Terroristen mit Bomben ergreifen und dabei Unbeteiligte schonen zu wollen, ist so absurd, wie es geradezu zynisch ist, Afghanistan aus der Luft sowohl mit Bomben wie mit Nahrungsmitteln zu bewerfen. Der Krieg nimmt nun seinen Lauf mit allen unvermeidbaren Konsequenzen, die man bedauernd zur Kenntnis nehmen wird. Die Chance, die weltweit zugesagte Unterstützung im Kampf gegen Terrorismus zu einem politischen Bündnis zu machen, die immensen Finanzmittel, die nun in diesen Krieg fließen, stattdessen zu Lösungsansätzen der globalen Konfliktursachen aufzuwenden, Terroristen politisch und ideologisch zu isolieren und dem Terrorismus vor allem in seinem eigenen sozialen Umfeld den Nährboden zu entziehen - diese Chance wurde vertan.

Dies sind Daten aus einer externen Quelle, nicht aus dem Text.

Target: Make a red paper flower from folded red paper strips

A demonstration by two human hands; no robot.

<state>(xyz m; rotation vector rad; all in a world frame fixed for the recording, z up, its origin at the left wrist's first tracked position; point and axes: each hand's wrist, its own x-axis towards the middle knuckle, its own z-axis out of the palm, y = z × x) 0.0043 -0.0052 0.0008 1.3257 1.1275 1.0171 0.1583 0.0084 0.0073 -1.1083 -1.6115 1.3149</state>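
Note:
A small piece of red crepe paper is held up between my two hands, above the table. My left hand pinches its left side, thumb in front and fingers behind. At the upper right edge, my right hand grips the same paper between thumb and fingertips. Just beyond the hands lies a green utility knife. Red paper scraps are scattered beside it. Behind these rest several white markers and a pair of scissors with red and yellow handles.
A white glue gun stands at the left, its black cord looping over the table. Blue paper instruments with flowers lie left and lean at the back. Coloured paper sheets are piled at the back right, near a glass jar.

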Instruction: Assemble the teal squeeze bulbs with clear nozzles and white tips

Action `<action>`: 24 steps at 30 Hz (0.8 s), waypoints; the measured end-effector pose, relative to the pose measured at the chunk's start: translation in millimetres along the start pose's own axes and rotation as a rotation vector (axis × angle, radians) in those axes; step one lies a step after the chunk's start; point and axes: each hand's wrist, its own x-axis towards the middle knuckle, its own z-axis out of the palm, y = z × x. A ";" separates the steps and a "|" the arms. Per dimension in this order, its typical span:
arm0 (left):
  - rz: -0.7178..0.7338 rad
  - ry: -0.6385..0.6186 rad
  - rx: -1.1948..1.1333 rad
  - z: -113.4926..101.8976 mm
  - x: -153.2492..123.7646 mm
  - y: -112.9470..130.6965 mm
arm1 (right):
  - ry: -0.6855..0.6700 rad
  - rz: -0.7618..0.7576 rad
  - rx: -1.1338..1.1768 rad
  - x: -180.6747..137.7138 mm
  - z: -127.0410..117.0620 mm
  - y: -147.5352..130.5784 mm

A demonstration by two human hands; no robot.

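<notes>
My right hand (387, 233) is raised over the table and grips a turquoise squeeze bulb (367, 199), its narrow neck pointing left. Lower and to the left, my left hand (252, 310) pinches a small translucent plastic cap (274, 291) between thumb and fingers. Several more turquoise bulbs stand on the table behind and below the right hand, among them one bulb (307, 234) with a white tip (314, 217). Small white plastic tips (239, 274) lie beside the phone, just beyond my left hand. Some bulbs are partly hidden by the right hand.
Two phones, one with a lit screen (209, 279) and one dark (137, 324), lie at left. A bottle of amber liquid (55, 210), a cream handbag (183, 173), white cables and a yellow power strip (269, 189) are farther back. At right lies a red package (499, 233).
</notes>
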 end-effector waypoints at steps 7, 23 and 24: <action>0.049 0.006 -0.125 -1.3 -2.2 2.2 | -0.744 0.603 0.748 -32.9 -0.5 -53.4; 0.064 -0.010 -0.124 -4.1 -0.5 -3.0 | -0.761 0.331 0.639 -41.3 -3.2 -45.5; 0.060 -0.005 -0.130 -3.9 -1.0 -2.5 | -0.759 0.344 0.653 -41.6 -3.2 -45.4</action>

Ist der Beschluss des Länderrates ein erneuter Beweis für die erlernte den Anforderungen dieses Landes entsprechende Regierungsfähigkeit der Grünen? In meinen Augen ist er ein erneuter Beweis für die immer noch nicht erlernte Rollenverteilung. Aus den Reden von Regierungsmitgliedern, Fraktionsvorsitzenden und Parteivorsitzenden war kein qualitativer Unterschied herauszuhören. Mit den gleichen Argumenten warben sie für die Zustimmung zur vorgelegten Resolution des Bundesvorstandes. Mag sein, dass es für eine Erlernung von Rollenverteilung in diesem Fall zu spät war, dass die abverlangte Zustimmung zu Bündnisfall und Militäreinsatz keinen Spielraum läßt, ohne die Koalition zu gefährden. Ich hätte mir gewünscht, dass die Partei es trotzdem darauf ankommen läßt. Wenn Kerstin Müller sagt: "Wir sind keine pazifistische Partei mehr", dann stimmt das wohl für die Führungsebene, vertieft aber die bereits bestehende Kluft zur Basis und zu unserem (WählerInnen-)Umfeld, das - wie Meinungsumfragen ermittelt haben -in deutlicher Mehrheit Militärschläge als Antwort auf den 11. September ablehnt. Es ist nicht völlig auszuschließen, dass wir selbst einer der zu bedauernden Kollateralschäden dieses Krieges sein werden.